Abstract
We aimed to investigate novel emerging severe acute respiratory syndrome coronavirus 2 (SARS-CoV-2) lineages in Japan that harbor variants in the spike protein receptor-binding domain (RBD). The total nucleic acid contents of samples from 159 patients with coronavirus disease 2019 (COVID-19) were subjected to whole genome sequencing. The SARS-CoV-2 genome sequences from these patients were examined for variants in spike protein RBD. In January 2021, three family members (one aged in their 40s and two aged under 10 years old) were found to be infected with SARS-CoV-2 harboring W152L/E484K/G769V mutations. These three patients were living in Japan and had no history of traveling abroad. After identifying these cases, we developed a TaqMan assay to screen for the above hallmark mutations and identified an additional 14 patients with the same mutations. The associated virus strain was classified into the GR clade (Global Initiative on Sharing Avian Influenza Data [GISAID]), 20B clade (Nextstrain), and R.1 lineage (Phylogenetic Assignment of Named Global Outbreak [PANGO] Lineages).
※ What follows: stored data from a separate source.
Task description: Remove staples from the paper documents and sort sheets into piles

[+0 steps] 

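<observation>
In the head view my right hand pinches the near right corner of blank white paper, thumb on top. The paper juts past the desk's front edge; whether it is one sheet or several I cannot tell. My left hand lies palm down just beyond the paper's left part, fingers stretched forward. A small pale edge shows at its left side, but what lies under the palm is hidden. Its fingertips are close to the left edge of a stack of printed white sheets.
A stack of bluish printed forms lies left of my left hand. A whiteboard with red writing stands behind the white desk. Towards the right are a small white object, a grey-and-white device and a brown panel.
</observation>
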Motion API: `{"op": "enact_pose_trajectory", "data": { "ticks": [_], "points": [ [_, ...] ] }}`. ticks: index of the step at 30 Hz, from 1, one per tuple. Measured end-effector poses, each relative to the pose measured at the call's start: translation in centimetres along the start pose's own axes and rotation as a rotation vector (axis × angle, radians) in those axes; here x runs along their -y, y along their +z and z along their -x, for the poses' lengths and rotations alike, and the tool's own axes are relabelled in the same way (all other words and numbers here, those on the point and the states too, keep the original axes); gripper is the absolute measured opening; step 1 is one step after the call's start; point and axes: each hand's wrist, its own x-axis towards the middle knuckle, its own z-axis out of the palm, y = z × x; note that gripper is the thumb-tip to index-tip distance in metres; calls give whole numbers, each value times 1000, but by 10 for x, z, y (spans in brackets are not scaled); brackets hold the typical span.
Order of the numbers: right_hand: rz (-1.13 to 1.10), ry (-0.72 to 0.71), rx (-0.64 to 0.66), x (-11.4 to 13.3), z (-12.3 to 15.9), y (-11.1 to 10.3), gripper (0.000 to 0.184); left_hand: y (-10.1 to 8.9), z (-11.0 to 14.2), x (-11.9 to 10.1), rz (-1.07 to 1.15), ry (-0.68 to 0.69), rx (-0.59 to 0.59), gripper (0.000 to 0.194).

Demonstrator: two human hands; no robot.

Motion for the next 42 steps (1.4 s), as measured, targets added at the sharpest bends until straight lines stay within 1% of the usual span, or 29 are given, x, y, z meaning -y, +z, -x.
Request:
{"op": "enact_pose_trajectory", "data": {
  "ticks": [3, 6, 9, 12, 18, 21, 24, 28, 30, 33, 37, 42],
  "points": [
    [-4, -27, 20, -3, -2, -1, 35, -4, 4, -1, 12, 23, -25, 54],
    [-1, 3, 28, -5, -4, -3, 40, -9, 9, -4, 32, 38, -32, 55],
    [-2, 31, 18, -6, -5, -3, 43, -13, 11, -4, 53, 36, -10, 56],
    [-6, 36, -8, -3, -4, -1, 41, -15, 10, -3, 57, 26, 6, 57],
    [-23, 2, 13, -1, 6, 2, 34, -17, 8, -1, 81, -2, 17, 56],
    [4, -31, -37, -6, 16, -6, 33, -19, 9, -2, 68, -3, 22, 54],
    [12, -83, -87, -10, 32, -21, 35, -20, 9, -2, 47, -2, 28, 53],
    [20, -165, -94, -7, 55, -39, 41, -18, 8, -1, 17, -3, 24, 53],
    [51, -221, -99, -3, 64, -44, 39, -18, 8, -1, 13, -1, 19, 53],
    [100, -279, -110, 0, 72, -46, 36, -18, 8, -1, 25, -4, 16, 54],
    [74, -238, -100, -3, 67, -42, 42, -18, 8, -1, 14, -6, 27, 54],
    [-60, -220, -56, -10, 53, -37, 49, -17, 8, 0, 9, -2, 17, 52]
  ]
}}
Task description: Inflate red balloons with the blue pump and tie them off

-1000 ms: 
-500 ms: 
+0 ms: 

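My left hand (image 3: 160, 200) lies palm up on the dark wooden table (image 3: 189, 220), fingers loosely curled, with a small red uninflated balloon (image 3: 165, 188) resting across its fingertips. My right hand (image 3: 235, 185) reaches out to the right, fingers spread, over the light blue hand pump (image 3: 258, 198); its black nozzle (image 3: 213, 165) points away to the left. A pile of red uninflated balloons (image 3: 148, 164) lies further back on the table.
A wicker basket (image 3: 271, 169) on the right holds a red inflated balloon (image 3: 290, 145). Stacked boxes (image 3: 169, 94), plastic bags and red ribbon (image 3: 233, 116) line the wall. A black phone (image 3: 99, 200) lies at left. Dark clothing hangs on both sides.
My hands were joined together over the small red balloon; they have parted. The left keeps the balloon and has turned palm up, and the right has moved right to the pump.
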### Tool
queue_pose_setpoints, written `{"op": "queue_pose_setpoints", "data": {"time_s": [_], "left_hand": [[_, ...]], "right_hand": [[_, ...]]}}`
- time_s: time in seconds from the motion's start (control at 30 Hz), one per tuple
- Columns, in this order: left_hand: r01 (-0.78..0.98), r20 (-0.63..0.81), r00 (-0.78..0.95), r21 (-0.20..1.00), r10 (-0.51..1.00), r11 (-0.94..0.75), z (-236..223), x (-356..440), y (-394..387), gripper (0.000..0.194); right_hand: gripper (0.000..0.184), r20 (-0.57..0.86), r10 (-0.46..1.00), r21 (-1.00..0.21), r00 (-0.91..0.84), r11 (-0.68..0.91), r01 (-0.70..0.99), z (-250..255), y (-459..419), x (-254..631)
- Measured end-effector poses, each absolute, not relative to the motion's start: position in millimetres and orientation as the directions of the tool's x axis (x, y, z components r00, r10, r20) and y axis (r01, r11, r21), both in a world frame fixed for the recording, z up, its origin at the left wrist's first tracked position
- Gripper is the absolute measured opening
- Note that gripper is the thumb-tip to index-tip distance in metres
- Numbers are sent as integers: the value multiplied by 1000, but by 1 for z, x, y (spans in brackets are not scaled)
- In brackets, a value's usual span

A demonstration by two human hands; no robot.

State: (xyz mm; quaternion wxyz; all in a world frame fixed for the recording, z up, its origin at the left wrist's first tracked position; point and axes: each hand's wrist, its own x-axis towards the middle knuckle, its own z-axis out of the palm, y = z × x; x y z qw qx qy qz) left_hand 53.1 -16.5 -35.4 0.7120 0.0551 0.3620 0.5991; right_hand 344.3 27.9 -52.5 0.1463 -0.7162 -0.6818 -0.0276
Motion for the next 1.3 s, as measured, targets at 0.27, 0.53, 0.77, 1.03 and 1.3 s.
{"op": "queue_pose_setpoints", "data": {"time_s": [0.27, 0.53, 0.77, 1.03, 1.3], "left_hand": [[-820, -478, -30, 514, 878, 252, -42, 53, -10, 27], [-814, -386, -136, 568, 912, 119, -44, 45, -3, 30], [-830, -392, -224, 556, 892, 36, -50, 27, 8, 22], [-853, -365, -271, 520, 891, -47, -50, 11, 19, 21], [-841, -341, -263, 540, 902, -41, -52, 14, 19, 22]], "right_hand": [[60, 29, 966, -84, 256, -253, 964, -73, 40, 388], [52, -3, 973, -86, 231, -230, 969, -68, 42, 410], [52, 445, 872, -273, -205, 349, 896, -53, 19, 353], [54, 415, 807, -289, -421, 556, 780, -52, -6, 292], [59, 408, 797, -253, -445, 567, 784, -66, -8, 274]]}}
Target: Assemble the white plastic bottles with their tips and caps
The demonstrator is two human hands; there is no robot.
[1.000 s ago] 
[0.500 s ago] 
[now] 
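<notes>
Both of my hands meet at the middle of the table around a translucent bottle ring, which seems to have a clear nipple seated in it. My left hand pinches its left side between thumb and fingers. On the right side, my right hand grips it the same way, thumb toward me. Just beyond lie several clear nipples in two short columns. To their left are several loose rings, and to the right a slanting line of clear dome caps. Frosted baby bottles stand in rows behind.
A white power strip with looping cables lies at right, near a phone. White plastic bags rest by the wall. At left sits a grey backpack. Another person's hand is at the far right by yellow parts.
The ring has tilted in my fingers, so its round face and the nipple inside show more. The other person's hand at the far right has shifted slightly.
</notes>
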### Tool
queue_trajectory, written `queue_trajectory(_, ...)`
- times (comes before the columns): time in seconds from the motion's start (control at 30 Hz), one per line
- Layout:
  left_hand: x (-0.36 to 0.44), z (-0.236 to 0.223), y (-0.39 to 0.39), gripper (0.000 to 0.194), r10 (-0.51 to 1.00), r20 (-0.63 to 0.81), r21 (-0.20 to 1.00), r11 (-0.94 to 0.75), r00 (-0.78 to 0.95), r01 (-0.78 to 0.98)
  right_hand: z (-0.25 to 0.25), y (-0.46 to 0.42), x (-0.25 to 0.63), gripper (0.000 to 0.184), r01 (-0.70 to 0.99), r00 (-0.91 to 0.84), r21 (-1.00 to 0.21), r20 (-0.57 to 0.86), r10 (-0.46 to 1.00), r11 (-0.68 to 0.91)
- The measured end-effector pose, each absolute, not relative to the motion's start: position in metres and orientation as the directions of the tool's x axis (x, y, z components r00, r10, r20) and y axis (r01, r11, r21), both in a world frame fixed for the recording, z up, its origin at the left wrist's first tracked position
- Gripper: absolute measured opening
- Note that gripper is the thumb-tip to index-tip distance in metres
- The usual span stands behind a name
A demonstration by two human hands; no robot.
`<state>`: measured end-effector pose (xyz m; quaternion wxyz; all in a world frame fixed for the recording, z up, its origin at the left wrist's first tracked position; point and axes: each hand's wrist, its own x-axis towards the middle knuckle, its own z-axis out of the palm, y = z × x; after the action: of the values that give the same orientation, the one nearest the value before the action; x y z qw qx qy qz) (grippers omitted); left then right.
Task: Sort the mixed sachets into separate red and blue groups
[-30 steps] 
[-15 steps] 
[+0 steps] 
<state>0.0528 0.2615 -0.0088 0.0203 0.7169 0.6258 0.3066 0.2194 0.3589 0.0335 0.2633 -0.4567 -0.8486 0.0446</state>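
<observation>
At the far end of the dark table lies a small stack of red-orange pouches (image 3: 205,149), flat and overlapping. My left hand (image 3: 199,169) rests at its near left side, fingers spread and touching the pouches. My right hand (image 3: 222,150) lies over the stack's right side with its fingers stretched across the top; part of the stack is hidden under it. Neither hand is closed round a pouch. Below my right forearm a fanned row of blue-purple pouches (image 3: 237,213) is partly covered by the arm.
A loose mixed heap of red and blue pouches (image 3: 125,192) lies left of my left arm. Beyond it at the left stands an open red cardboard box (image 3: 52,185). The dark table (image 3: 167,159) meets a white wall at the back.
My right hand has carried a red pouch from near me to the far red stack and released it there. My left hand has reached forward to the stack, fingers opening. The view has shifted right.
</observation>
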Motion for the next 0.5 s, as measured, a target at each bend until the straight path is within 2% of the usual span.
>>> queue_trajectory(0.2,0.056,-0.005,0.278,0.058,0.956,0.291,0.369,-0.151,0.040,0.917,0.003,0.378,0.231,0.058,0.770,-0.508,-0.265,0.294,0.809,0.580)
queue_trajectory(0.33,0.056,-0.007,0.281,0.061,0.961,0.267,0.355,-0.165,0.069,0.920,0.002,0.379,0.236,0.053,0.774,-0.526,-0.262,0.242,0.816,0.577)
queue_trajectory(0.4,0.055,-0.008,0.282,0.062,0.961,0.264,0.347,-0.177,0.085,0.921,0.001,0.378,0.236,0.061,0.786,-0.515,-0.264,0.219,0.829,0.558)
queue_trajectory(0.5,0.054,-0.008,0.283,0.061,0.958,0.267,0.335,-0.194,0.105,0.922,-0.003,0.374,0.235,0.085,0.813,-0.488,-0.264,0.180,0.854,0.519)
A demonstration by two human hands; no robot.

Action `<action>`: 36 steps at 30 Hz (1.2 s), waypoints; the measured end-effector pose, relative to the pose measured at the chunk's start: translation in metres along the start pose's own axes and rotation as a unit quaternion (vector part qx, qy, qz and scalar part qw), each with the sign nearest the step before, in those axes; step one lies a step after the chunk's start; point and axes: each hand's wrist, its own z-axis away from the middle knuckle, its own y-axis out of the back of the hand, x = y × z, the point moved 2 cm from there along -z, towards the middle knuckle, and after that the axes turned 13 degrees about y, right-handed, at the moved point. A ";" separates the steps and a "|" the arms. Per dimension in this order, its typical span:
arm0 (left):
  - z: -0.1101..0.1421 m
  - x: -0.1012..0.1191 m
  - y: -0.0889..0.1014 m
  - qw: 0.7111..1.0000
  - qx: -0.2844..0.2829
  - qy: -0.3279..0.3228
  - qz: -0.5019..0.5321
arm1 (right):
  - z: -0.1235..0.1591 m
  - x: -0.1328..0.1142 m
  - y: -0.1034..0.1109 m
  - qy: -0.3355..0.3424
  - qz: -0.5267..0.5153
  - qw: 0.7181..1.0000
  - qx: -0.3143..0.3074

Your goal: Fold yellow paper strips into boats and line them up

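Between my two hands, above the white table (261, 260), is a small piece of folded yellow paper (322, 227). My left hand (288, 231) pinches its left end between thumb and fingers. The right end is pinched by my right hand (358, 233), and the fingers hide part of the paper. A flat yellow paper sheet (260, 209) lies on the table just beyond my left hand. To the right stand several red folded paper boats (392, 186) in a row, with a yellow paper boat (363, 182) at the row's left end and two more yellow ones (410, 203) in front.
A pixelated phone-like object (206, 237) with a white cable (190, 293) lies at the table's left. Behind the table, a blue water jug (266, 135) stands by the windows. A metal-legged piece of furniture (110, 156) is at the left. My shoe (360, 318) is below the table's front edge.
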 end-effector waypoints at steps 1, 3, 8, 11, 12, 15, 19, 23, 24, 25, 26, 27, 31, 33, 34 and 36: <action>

As of April 22, 2021, R.1 lineage SARS-CoV-2 has been identified in 2,388 SARS-CoV-2 entries in the GISAID database, many of which were from Japan (38.2%; 913/2,388) and the United States (47.1%; 1,125/2,388). Compared with that in the United States, the percentage of SARS-CoV-2 isolates belonging to the R.1 lineage in Japan increased more rapidly over the period from October 24, 2020 to April 18, 2021. R.1 lineage SARS-CoV-2 has potential escape mutations in the spike protein RBD (E484K) and N-terminal domain (W152L); therefore, it will be necessary to continue to monitor the R.1 lineage as it spreads around the world.
Author summary
A novel coronavirus, severe acute respiratory syndrome coronavirus 2 (SARS-CoV-2), emerged in December 2019 in Wuhan, China. SARS-CoV-2 had evolved and spread around the world, threatening human life. Several mutations, which alter the viral fitness, virulence, and transmissibility, were identified in SARS-CoV-2. Here, we detected R.1 lineage SARS-CoV-2 harboring mutations in spike protein. The R.1 lineage have spread at the beginning of 2021 in Japan. This lineage has potential escape mutations in the spike protein receptor-binding domain (E484K) and N-terminal domain (W152L). We also developed a novel TaqMan assay targeting the hallmark mutations occurring in the spike proteins of R.1 lineage for screening. Our data indicate that emergent variants are dominated by the natural selection and need to be monitored by genomic epidemiological research.
Introduction
Most mutations that occur during viral evolution are neutral and not to influence viral properties. However, some mutations are selectively propagated owing to their positive influence on viral fitness, virulence, and transmissibility [1,2]. Severe acute respiratory syndrome coronavirus 2 (SARS-CoV-2) “Variants of Concern” have emerged within the last few months, largely belonging to three major lineages, B.1.1.7, B.1.351, and P.1 [3–6]. These emerging lineages are all characterized by multiple mutations in the SARS-CoV-2 spike protein, raising concerns that they may escape monoclonal antibody therapy or vaccine-elicited antibodies. The B.1.1.7 lineage is estimated to have emerged in late September 2020 and has become the dominant strain of SARS-CoV-2 in the United Kingdom [3,7,8]. The B.1.351 lineage has become the dominant strain of SARS-CoV-2 in South Africa, where it was first detected in October 2020 [4]. The P.1 lineage was first identified in four travelers from Brazil and has been associated with cases of reinfection [5,6,9].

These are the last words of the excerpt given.